# The '08 bikes are up



## AZ_Mike (Sep 10, 2004)

Just came from the Orbea USA site and the '08 bikes are up

http://www.orbea-usa.com/fly.aspx


----------



## Big Jim Mac (Jun 28, 2007)

How can you tell? I can't see anything different.


----------



## AZ_Mike (Sep 10, 2004)

Big Jim Mac said:


> How can you tell? I can't see anything different.


The home page says 2008 model now available, by the "Made to Order" banner. Also

Red is now a choice for the Orca's color
There are some ready made bikes for the Opal like '07 Onix as well as "Made to Order"
Rolf wheels no longer available

There are probably other differences, overall looks like a small update


----------



## CHL (Jun 24, 2005)

Saw the red Orca at my LBS this evening. Looks exactly the same as the 2007, apart from the color. No change to the rear drop outs like those from the Euskatel models in the TDF. The red really looks good though.

CHL


----------



## lx93 (Jun 14, 2007)

Unfortunately, I don't think this means huge discounts on the 2007 models.

I called an LBS about a week ago, and supposedly Orbea didn't have any Volata or Vuelta models left. I know, they're next to bottom of the line, but college students have to stick within budget constraints.


----------



## vsimmons (Sep 21, 2007)

I just purchased my first roadbike - an 07 opal. I did get a great deal, and I didn't even have to buy over the internet. The MSRP of the bike was around 3600, and I got it for 2700 with tax. I called around, and this was the best deal. Rock n road only gave a 5% discount, which was the worst deal. I think a got about a 30% discount, which was a fluke. You ought to be about to get about a 19-22% discount on an 07.


----------



## Big Jim Mac (Jun 28, 2007)

Wow, that's close to what I paid for my Onix, though my $2400 also bought a CF bottle cage and a wireless computer. The more I look at that bike, the more I wish I had one!


----------



## godot (Feb 3, 2004)

*No More Lobular*

Looks like the Lobular is gone from the US lineup. Too bad, it's a great bike.


----------



## vsimmons (Sep 21, 2007)

Well, big jim, they got me for all the accessories, though that was after we made the bike deal. I paid window for some new sidis, got 2 carbon cages for about 1/2 off, and got some road bike gear at about 25% off (they tell me my baggy mountain gear is uncool on a road bike) and some nice discounts on tire repair stuff. Oh! plus I bought a new helmet, due to the uncoolness of my visored mountain helmet. He fully adjusted the bike to fit me, and even changed out the 110 stem for a 100 (an FSA which I liked better). This was at Laguna Cycle Works in Laguna Beach, and Kurt hooked me up, for any one in so cal.


----------



## MaestroXC (Sep 15, 2005)

Anyone think the new Arins (with Orca forks) look rad?
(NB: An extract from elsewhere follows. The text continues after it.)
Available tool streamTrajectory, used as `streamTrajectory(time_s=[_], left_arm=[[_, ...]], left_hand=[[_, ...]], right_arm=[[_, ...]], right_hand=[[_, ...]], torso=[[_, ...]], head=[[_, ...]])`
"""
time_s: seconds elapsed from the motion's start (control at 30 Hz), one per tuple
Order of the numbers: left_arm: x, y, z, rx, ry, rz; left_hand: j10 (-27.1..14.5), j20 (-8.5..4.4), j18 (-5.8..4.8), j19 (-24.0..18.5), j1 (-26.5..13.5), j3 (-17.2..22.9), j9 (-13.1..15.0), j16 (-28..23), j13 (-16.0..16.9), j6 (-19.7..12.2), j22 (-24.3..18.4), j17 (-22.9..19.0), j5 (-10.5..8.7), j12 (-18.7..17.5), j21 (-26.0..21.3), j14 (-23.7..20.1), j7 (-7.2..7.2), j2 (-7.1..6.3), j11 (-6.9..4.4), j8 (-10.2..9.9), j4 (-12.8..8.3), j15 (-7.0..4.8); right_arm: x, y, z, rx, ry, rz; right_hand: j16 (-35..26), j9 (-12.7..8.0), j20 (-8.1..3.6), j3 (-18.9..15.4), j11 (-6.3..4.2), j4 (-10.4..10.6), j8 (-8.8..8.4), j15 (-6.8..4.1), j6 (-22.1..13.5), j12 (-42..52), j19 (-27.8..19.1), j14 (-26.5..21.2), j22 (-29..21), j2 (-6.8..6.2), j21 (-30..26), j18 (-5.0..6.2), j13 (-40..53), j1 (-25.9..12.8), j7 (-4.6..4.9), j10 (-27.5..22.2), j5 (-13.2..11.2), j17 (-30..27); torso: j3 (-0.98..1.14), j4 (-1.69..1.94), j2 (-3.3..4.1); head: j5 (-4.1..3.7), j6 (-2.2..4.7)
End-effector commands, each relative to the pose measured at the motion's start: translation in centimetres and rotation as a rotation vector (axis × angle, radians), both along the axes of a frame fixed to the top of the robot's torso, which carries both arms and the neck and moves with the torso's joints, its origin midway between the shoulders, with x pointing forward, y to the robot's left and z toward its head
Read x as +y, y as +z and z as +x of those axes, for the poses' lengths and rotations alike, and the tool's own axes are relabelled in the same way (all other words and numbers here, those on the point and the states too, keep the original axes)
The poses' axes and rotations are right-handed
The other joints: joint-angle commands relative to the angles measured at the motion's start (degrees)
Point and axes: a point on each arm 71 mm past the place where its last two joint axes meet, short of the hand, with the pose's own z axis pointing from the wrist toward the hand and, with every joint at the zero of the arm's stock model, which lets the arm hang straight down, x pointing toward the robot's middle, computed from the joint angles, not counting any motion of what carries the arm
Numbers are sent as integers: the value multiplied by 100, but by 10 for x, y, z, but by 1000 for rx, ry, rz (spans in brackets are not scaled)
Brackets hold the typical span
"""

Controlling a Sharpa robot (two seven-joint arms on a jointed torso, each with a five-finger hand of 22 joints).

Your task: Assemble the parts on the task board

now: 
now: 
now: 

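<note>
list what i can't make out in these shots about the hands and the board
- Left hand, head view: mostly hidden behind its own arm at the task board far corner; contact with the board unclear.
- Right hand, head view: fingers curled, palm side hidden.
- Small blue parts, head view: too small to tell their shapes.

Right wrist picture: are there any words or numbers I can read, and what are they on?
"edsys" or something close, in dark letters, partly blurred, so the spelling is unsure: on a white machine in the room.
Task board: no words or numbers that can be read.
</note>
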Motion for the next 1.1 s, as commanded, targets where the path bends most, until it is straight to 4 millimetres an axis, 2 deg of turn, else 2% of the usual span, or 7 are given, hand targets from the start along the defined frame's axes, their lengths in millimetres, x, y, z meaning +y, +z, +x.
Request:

And Reynolds wheels, yeah!


----------



## brentster (Jul 12, 2007)

I just built an Orca with the website's "made to order" with the lightest of everything in a 54.

$7,110

*12.04 pounds!!!!!!!!!!!*

I didn't know that was possible


----------



## Big Jim Mac (Jun 28, 2007)

That's almost too light! Especially in the wallet area! Just read a story about Storck's sub-10 pound bike. I'm guessing that's going to be the norm soon.


----------